La filosofia orientale della storia è ciclica e quindi pessimista, mentre la filosofia occidentale della storia è lineare e ottimista. Tuttavia, il Confucianesimo sostiene un’interpretazione fortemente finalistica della storia. Come la religione giudeo-cristiana, esso parla di un’età d’oro ideale nel lontano passato e di un’età d’oro alla fine della storia. Per il confuciano lo scopo della storia è chiamato “Ta-tung”: l’era della Grande Unità. La storia progredisce attraverso tre stadi: un’era passata di disordine, un’era presente di relativa pace ed un’utopia futura di armonia universale. L’uomo, perciò, può avere speranza perché “Ta-tung” verrà sulla terra negli Ultimi Giorni.
Nel passato scrittori di religione europei contrapposero la luce, che il Cristianesimo aveva portato, al periodo primitivo dell’oscurità pagana. Storici recenti hanno corretto questa interpretazione semplicistica dell’occidente pre-cristiano. Il mondo nel quale venne il Cristianesimo, non era affatto immerso nel peccato, anzi. La civiltà greco-romana aveva provveduto ad un’utile fondazione sulla quale si sarebbe edificata la chiesa cristiana. La filosofia greca fu una valida preparazione per la teologia cristiana. La moralità storica fu utile nella creazione di un’etica sociale cristiana. Le religioni pagane prepararono il terreno per la diffusione del Vangelo.
Similmente, quando i missionari cristiani vennero in Corea, erano inclini a screditare le fedi antiche che si erano ormai radicate. Dissero che il Confucianesimo era arcaico e repressivo e condannarono il culto degli antenati. L’etica confuciana fu denunciata per i suoi fondamenti puramente umanistici, per la sua oppressione della donna e per la sua venerazione retrograda del passato. Il Buddismo fu accusato di idolatria e di ascetismo mondano; lo Sciamanismo fu ridicolizzato come superstizione ed occultismo. Tuttavia, in anni recenti, alcuni studiosi cristiani hanno cominciato a vedere gli aspetti positivi del patrimonio religioso della Corea. [2]

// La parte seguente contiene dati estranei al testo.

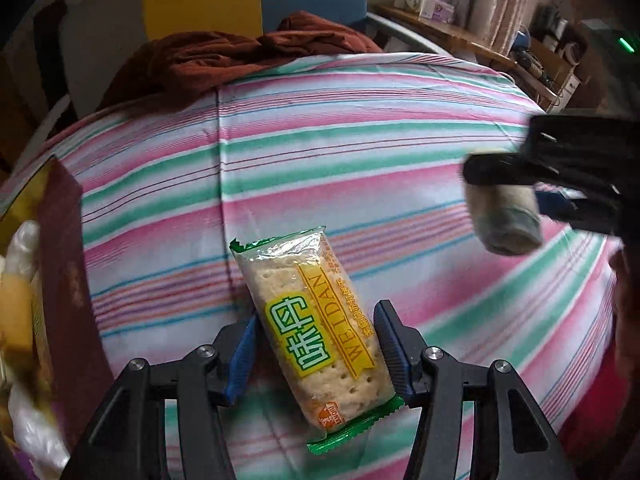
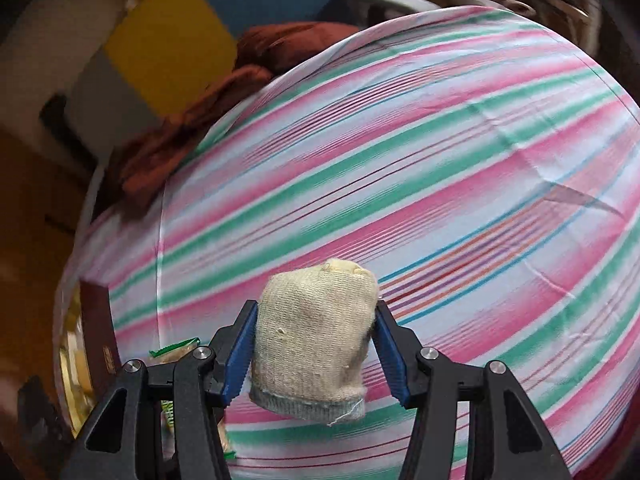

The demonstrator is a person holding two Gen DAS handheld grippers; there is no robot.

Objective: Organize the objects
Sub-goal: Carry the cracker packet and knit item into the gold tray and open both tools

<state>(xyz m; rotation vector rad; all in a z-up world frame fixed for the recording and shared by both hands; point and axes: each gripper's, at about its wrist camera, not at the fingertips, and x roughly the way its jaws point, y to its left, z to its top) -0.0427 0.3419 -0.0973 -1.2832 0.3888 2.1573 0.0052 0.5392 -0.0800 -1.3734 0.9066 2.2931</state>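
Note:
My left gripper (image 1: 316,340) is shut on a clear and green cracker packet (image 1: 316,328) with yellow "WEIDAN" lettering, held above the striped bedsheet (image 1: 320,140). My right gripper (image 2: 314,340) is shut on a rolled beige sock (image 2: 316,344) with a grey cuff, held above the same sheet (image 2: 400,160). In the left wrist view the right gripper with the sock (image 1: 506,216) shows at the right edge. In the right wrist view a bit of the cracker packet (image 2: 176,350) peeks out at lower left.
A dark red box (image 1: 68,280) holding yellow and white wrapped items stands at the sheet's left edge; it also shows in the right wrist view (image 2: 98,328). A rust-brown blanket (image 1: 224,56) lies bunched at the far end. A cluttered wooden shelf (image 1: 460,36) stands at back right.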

Se la civiltà greco-romana fu una preparazione per il Vangelo nell’Occidente, lo Sciamanismo, il Buddismo ed il Confucianesimo prepararono il Cristianesimo in Oriente. Perciò la teologia dell’Unificazione apprezza profondamente i diversi modi con cui Dio ha ispirato e guidato la ricerca religiosa dei coreani attraverso la loro lunga storia.
IL CRISTIANESIMO COREANO
Il Cristianesimo coreano ha avuto una storia strana, travagliata, che ha portato tuttavia la Corea ad avere la più alta percentuale di cristiani rispetto ad ogni altra nazione del territorio asiatico orientale.

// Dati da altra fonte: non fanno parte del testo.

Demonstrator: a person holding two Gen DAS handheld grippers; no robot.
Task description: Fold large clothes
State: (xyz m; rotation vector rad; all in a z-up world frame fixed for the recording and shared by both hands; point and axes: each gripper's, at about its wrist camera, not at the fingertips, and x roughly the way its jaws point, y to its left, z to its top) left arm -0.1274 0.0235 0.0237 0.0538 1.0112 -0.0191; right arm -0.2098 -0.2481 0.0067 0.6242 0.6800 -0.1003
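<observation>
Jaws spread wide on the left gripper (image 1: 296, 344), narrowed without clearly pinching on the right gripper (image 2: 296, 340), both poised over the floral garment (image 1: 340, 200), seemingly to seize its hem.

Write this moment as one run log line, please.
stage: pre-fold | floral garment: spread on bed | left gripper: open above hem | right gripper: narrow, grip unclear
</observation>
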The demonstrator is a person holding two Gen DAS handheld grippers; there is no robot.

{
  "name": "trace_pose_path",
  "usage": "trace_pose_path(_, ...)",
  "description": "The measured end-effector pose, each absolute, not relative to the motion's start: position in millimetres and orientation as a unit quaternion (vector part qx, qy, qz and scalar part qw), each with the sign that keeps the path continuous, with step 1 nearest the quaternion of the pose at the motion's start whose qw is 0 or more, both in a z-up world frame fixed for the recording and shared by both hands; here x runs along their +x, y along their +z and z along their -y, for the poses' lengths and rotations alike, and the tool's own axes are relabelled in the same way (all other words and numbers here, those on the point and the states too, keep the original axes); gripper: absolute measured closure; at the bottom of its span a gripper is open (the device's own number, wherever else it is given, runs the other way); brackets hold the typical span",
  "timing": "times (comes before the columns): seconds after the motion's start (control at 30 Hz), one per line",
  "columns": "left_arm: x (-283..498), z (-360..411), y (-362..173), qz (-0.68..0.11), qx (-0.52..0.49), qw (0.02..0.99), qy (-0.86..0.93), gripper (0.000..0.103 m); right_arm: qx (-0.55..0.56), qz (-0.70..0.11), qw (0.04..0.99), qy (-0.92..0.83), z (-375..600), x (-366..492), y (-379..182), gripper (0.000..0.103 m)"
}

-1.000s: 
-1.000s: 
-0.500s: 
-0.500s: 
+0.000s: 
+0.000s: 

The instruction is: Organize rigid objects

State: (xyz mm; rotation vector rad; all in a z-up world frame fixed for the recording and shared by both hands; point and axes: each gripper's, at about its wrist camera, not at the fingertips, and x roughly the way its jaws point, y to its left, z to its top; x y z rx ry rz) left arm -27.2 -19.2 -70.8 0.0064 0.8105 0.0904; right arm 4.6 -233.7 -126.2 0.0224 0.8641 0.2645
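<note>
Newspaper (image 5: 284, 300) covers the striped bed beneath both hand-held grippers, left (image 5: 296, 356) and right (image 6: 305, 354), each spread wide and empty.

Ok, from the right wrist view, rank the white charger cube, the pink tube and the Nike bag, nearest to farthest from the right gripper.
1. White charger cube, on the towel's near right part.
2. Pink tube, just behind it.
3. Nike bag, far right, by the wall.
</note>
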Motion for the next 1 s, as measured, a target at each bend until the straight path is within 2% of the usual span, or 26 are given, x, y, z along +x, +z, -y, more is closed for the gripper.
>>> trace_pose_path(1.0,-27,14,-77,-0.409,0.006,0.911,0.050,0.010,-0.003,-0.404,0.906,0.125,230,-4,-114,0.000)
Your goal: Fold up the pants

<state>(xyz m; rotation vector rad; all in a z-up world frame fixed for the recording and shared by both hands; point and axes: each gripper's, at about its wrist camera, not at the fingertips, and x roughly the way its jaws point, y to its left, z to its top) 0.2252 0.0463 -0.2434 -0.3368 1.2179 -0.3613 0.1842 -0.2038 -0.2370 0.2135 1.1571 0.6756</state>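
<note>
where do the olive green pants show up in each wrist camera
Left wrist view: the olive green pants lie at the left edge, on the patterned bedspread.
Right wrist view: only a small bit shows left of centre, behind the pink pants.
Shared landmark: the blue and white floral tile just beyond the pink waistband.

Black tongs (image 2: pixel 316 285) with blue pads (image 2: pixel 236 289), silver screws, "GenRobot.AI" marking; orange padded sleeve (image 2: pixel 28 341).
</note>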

Quando i seguaci di Nestorio, Patriarca di Costantinopoli, furono scomunicati dai concili ecumenici del V secolo, se ne andarono verso oriente, creando chiese che si svilupparono per molti secoli in Iraq, India e Cina. Nell’anno 1000 i missionari nestoriani erano ancora al lavoro in Manciuria ed in Corea. Una croce nestoriana ed altri oggetti cristiani, che datano dall’XI secolo, furono scoperti in Corea dopo la II Guerra Mondiale. [3] Tuttavia, gradualmente, la comunità nestoriana fu sopraffatta dalle circostanze poco favorevoli.

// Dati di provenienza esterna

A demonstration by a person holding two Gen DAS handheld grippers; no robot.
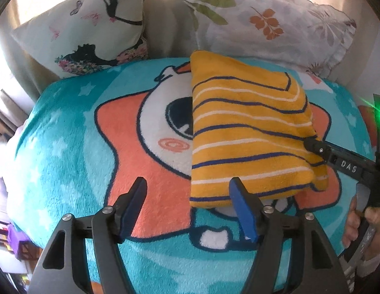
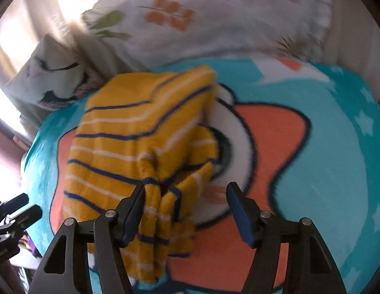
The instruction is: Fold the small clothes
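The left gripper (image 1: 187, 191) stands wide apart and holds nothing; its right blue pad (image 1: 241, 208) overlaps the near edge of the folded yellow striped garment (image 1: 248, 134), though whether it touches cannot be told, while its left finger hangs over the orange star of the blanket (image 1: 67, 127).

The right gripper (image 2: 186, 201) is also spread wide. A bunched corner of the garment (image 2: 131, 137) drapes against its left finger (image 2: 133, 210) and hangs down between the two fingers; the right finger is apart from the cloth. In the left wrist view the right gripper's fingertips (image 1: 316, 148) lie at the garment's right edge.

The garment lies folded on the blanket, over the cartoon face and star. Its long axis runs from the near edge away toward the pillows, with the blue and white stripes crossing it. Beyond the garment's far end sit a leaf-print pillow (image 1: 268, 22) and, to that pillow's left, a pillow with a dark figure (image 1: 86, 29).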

Un altro notevole contatto dei coreani con il Cristianesimo venne nel 1592 quando Toyotomi Hideyoshi inviò delle armate giapponesi ad invadere la Corea. Gesuiti portoghesi avevano creato missioni in Giappone e conquistato e convertito migliaia di persone alla fede cattolica. Uno dei generali di Hideyoshi era un cristiano, chiamato Konishi. Dopo la conquista di Seul, egli inviò un missionario gesuita ed un sacerdote giapponese a condurre le funzioni religiose nei suoi campi militari. Essi trascorsero un anno in Corea prima di essere richiamati in Giappone.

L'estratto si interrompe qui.